When we imagine the existential threat to humanity posed by automation, we usually think of the negative impact on the workforce, not robots quite literally bludgeoning us to death.

In a post titled “Exploiting Industrial Collaborative Robots,” security researchers at IOActive detail how popular models of consumer and industrial robots have already been compromised in such a way that could cause humans bodily harm. The study examines a class of collaborative robots designed to work together with their human counterparts, often in industrial settings.

IOActive’s research focuses specifically on a set of unpatched vulnerabilities affecting the UR line of robots, made by Universal Robots, including “authentication issues in many of the control protocols, susceptibility to physical attacks, memory corruption vulnerabilities, and insecure communication transport.” The team disclosed the concerns to the company in January 2016, published a video on the exploits in July and has now detailed its method in depth in the blog post.

The hack, which targets a buffer overflow vulnerability, disables key safety measures put in place to ensure that the robots can work peaceably alongside their human counterparts. While the programming limits the physical parameters of what the industrial robots can and can’t do, hacks like the one demonstrated here allow these limits to be broken. The result could be dangerous, even catastrophic, for nearby human workers. As the study explains, “… Even the smaller UR5 model is powerful enough to seriously harm a person. While running at slow speeds, their force is more than sufficient to cause a skull fracture.”

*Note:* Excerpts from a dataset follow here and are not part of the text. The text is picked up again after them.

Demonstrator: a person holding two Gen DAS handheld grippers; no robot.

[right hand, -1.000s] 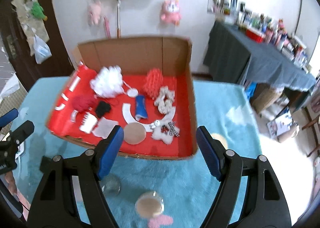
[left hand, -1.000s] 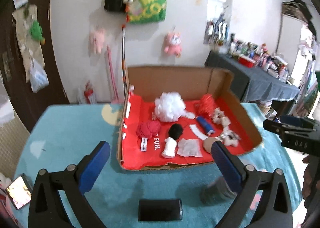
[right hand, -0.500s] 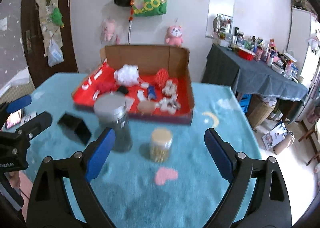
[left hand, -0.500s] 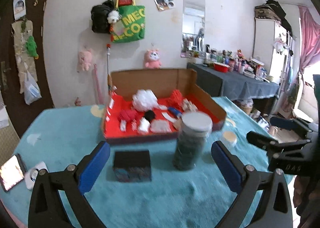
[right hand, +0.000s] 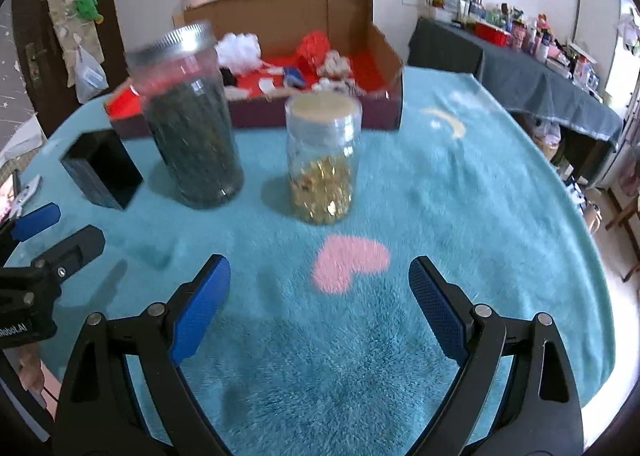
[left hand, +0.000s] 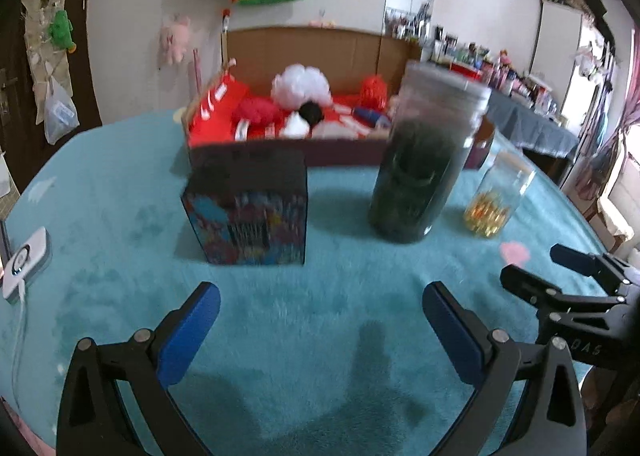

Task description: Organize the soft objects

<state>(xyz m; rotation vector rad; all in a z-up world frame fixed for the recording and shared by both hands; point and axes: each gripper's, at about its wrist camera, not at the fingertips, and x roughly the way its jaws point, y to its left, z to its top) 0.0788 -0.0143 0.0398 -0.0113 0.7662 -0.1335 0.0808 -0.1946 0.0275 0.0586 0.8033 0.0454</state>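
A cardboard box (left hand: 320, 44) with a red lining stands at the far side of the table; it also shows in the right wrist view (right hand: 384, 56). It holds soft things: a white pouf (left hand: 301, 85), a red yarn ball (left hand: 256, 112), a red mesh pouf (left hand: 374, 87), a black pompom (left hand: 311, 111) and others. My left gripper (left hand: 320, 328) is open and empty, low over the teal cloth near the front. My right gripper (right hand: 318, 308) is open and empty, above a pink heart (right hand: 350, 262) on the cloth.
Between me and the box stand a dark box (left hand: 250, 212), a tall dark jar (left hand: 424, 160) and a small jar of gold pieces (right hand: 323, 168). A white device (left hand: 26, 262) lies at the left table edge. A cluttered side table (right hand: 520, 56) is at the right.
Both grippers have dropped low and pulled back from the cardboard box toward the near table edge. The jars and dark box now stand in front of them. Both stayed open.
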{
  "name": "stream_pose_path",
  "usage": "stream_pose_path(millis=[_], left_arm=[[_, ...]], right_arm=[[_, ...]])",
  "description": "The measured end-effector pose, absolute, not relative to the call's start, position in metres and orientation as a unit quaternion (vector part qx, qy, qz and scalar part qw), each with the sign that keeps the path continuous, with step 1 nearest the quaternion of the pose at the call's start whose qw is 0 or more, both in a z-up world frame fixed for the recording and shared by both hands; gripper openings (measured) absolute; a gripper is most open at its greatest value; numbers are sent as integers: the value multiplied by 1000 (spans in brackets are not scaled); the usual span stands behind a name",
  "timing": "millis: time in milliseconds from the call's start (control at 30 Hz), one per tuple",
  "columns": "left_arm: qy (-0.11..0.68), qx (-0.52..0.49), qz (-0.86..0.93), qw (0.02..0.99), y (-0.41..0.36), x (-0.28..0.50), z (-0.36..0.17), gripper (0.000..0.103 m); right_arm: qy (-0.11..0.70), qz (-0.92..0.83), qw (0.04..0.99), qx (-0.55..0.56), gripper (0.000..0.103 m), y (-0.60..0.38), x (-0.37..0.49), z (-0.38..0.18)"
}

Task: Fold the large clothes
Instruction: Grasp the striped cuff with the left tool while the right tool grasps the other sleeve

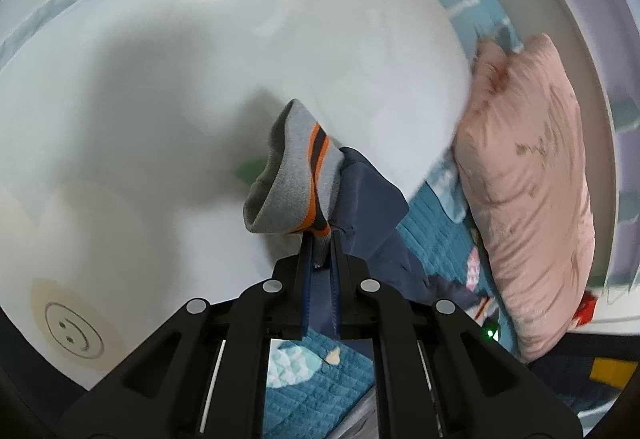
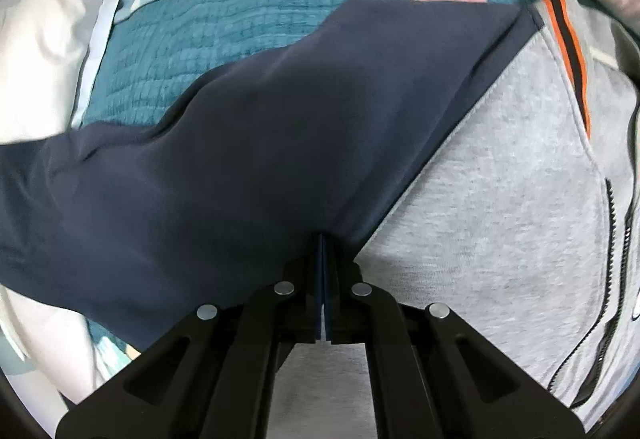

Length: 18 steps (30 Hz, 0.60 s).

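The left wrist camera is looking forward along its jaws from above, facing a white duvet [image 1: 200, 79] and pink pillow [image 1: 532, 179], with the bed farther off. The right wrist camera is sitting very close over the jacket [image 2: 240, 159], facing down onto it. Both views are sharing the jacket [image 1: 372, 207] and the teal quilt [image 2: 240, 19].

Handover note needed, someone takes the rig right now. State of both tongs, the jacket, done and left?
Left tongs: shut on the jacket's cuff, sleeve lifted off the bed.
Right tongs: shut on the jacket where the navy sleeve meets the grey body.
Jacket lies over the teal quilt, zipper showing; pink pillow alongside.
Done: both grips taken.
Left: likely fold the sleeve across the body, then the rest.
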<state>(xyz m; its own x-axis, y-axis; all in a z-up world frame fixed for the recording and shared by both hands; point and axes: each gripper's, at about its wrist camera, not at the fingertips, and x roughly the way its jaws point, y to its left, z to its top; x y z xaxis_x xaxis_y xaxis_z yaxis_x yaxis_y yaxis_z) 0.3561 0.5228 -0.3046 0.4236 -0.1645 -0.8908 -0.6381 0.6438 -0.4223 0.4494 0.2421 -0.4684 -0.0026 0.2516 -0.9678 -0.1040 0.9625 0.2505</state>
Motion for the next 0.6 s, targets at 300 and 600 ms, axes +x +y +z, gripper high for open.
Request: stream_pose_path(millis=[300,600], left_arm=[[539,-351,89,761,427,375,-292,7],[571,-315,45,757,317,394,-297,7]], right_arm=[[694,137,702,87,0,244,442,-466],[673,158,706,155,0,212,416,-422]])
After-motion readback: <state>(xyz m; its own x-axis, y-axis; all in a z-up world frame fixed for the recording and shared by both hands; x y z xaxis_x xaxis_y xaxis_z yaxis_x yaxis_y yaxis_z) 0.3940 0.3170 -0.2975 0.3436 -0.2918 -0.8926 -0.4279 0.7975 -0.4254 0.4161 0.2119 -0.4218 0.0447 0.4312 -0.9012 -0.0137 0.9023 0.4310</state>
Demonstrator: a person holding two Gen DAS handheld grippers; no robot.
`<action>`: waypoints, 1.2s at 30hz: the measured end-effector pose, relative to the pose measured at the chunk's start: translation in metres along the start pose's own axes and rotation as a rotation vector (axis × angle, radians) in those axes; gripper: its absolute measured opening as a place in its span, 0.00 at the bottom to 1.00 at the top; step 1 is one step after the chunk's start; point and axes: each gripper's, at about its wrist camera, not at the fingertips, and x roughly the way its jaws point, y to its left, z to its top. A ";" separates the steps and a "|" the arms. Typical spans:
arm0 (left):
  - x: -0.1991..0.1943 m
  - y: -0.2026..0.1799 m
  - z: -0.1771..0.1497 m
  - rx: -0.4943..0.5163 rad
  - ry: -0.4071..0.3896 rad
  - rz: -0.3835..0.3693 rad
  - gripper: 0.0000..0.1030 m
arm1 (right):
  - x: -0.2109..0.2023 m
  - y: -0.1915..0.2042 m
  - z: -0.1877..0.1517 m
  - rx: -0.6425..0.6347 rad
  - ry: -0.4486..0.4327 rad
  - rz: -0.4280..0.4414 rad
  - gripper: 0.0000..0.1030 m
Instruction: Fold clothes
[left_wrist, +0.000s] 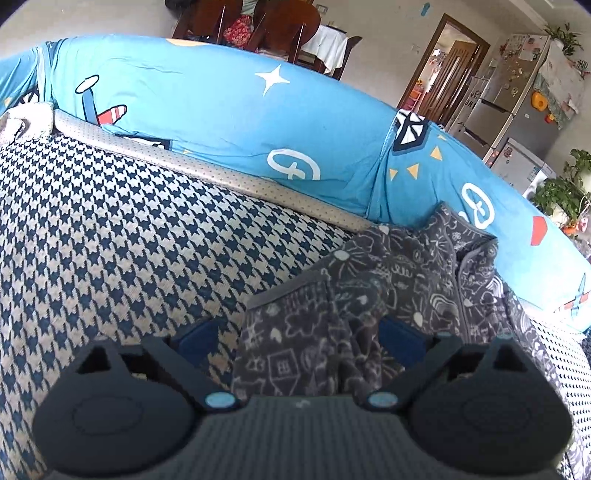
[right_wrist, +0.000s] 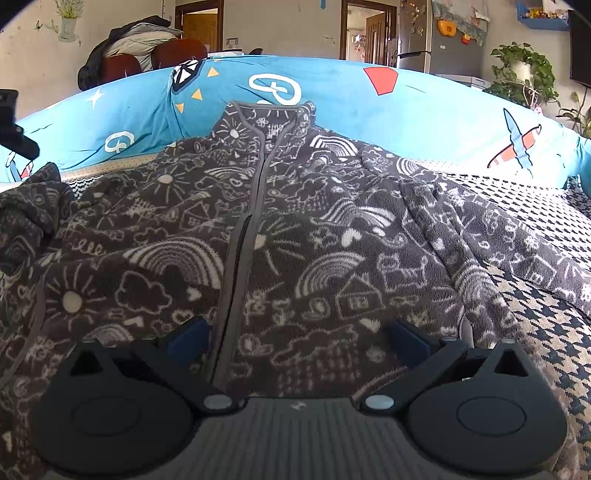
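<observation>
Right wrist view shows the fleece jacket (right_wrist: 295, 229), dark grey with white doodles, lying face up on the houndstooth sofa cover (right_wrist: 535, 314), its zipper (right_wrist: 243, 229) running up the middle to a collar that leans against the blue printed cushion (right_wrist: 424, 107). One sleeve stretches away over the cover at the right of that view; the other side is bunched into a raised lump at the left edge. The right gripper (right_wrist: 295, 334) hovers low over the jacket's lower front with its jaws spread wide and nothing pinched between them. From the left wrist view, the left gripper (left_wrist: 299, 336) also stands wide open, with a rumpled fold of the jacket (left_wrist: 369, 295) between its fingers but not pressed by the pads. My guess is that the bunched side is the main risk: if either gripper closes on the lump as it lies, it may catch several layers and fold a crease into the garment. A shallow pinch on thick fleece could also slip free mid-fold, and dragging the cloth might pull the loose sofa cover along with it.
</observation>
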 end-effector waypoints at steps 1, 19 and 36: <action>0.004 0.000 0.001 -0.004 0.005 0.003 0.95 | 0.000 0.000 0.000 -0.001 0.000 0.000 1.00; -0.010 0.017 0.018 -0.054 -0.089 0.214 0.10 | 0.000 0.001 -0.001 -0.002 -0.003 0.001 1.00; -0.126 0.068 0.042 -0.131 -0.550 0.652 0.10 | 0.001 0.000 -0.001 -0.002 -0.003 0.003 1.00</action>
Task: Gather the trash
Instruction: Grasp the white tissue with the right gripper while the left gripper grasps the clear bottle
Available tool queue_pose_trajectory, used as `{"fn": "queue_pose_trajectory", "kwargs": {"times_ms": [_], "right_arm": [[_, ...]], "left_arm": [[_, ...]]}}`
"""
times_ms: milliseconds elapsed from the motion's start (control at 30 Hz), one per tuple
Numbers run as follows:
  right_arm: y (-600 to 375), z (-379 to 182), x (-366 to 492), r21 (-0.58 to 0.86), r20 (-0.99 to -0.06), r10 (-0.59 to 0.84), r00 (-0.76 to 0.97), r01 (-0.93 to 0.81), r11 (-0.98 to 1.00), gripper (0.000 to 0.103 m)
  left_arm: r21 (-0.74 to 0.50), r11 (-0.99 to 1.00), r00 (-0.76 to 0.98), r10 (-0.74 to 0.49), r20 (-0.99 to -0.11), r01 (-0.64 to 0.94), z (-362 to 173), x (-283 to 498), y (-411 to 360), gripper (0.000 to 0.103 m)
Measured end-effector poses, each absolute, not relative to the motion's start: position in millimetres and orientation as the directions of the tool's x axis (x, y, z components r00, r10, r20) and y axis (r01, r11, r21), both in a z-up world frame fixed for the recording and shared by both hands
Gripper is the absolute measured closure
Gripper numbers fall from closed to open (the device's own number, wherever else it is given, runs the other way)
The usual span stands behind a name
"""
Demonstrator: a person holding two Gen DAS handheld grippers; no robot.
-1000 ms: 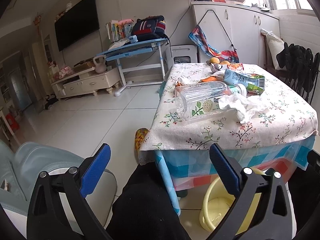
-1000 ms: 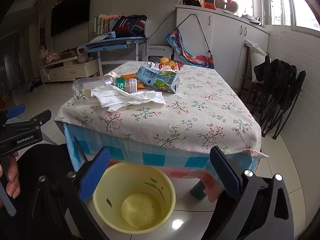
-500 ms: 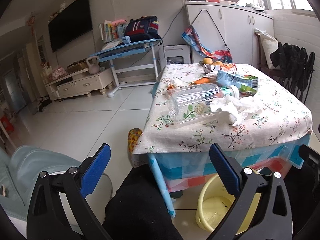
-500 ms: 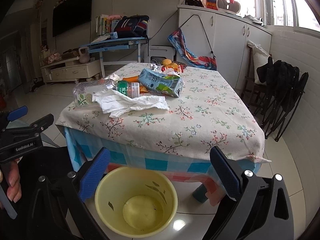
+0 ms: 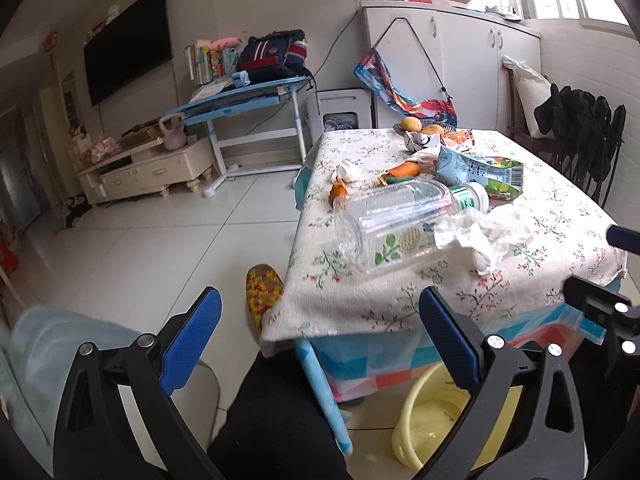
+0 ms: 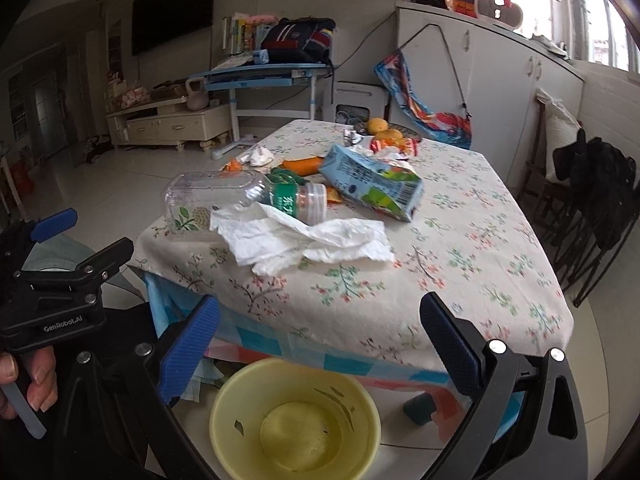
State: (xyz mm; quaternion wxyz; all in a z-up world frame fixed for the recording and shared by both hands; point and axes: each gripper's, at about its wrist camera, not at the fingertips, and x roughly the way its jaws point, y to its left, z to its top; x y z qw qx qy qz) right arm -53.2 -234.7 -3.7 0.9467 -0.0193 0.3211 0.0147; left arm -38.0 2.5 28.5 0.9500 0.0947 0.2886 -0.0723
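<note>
Nearest the cameras, both handheld grippers are released, their blue-padded black fingers spread wide and holding nothing: the left gripper point(image 5: 320, 320) hovers before the near left corner of the table, and the right gripper point(image 6: 320, 320) hovers before the table's front edge. In the right wrist view the left gripper also shows at the far left, with the person's left hand point(image 6: 28, 380) wrapped around its handle. On the white tiled floor directly below the right gripper stands a round yellow plastic basin point(image 6: 296, 420), partly tucked under the table edge, with a few small dark scraps on its inner wall. Just beyond is the square table covered by a cream floral tablecloth point(image 6: 460, 248) over a blue, white and red checked cloth. The trash lies on the near left part of the table: a crumpled white paper tissue point(image 6: 304, 240) is closest to the front edge, and touching it from behind is a clear empty plastic bottle with a green label point(image 6: 240, 200), lying on its side. Beside the bottle's cap end lies a flattened blue and green drink carton point(image 6: 372, 184). Behind these are orange peel scraps point(image 5: 340, 190) and a small wad of white paper point(image 6: 260, 156). At the far edge sits a dish of yellow-orange fruit point(image 6: 384, 130). Farther back stand a blue study desk with a dark backpack point(image 6: 298, 42), a wall-mounted television point(image 6: 172, 20) and white cabinets point(image 6: 500, 80).
</note>
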Motion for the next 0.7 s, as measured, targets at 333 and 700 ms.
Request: {"fn": "queue_pose_trajectory", "kwargs": {"times_ms": [333, 700], "right_arm": [[-214.1, -4.8, 11.9, -0.101, -0.662, 0.029, 0.749, -0.128, 0.987, 0.007], [-237.6, -24.9, 56.2, -0.017, -0.749, 0.081, 0.657, -0.142, 0.99, 0.007]], "left_arm": [[0.185, 0.946, 0.82, -0.123, -0.559, 0.268, 41.5, -10.6, 3.4, 0.007], [0.318, 0.843, 0.795, -0.192, -0.576, 0.434, 48.8, 21.9, -44.1, 0.007]]}}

According to documentation from Universal Robotics, these concerns are well-known. The risks include:

  • Penetration of skin by sharp edges and sharp points on tools or tool connectors

  • Penetration of skin by sharp edges and sharp points on obstacles near the robot track

  • Bruising due to stroke from the robot

  • Sprain or bone fracture due to strokes between a heavy payload and a hard surface

  • Mistakes due to unauthorized changes to the safety configuration parameters

Yikes. And these robots are already deployed and in use around the globe. Another video by IOActive demonstrates how Softbank’s NAO and Pepper robots are vulnerable to an exploit that could turn them into spying devices, collecting unencrypted video and audio data and transmitting it remotely.

In July, the company published research on how hoverboards, humanity’s other looming existential threat, are also trying to kill us.